*DATA EXTRACT*:

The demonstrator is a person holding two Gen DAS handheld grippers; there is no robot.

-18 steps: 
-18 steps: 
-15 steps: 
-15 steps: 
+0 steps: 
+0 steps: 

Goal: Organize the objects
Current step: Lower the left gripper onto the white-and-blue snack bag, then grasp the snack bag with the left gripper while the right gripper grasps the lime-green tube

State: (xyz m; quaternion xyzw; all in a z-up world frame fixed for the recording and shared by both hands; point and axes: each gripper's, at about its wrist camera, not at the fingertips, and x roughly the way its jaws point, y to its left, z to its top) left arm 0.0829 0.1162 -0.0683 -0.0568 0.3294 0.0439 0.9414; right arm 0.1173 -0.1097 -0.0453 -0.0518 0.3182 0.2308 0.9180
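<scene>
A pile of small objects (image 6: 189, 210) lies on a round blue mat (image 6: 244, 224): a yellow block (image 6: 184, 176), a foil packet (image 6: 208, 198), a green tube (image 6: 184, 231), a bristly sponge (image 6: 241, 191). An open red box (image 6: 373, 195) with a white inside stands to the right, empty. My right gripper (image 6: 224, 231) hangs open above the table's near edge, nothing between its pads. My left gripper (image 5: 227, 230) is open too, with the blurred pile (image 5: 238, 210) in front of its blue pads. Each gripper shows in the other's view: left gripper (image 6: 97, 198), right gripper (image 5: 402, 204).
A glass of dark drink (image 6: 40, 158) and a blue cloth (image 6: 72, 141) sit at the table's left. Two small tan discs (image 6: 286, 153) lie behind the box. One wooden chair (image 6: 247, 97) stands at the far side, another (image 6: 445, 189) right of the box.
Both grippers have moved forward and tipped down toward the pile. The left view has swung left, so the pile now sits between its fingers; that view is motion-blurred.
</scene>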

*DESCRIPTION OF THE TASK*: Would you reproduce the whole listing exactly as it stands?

*THE ANSWER*:
The demonstrator is a person holding two Gen DAS handheld grippers; there is no robot.

-18 steps: 
-18 steps: 
-15 steps: 
-15 steps: 
+0 steps: 
+0 steps: 

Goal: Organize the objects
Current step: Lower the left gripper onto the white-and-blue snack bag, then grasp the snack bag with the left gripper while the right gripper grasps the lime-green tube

State: (xyz m; quaternion xyzw; all in a z-up world frame fixed for the recording and shared by both hands; point and axes: each gripper's, at about its wrist camera, not at the fingertips, and x roughly the way its jaws point, y to its left, z to its top) left arm 0.0829 0.1162 -0.0683 -0.0568 0.3294 0.0439 0.9414; right arm 0.1173 -0.1097 -0.0453 -0.0518 0.3182 0.2308 0.9180
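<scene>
A pile of small objects (image 6: 189, 210) lies on a round blue mat (image 6: 244, 224): a yellow block (image 6: 184, 176), a foil packet (image 6: 208, 198), a green tube (image 6: 184, 231), a bristly sponge (image 6: 241, 191). An open red box (image 6: 373, 195) with a white inside stands to the right, empty. My right gripper (image 6: 224, 231) hangs open above the table's near edge, nothing between its pads. My left gripper (image 5: 227, 230) is open too, with the blurred pile (image 5: 238, 210) in front of its blue pads. Each gripper shows in the other's view: left gripper (image 6: 97, 198), right gripper (image 5: 402, 204).
A glass of dark drink (image 6: 40, 158) and a blue cloth (image 6: 72, 141) sit at the table's left. Two small tan discs (image 6: 286, 153) lie behind the box. One wooden chair (image 6: 247, 97) stands at the far side, another (image 6: 445, 189) right of the box.
Both grippers have moved forward and tipped down toward the pile. The left view has swung left, so the pile now sits between its fingers; that view is motion-blurred.
</scene>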

This exercise has no more to it.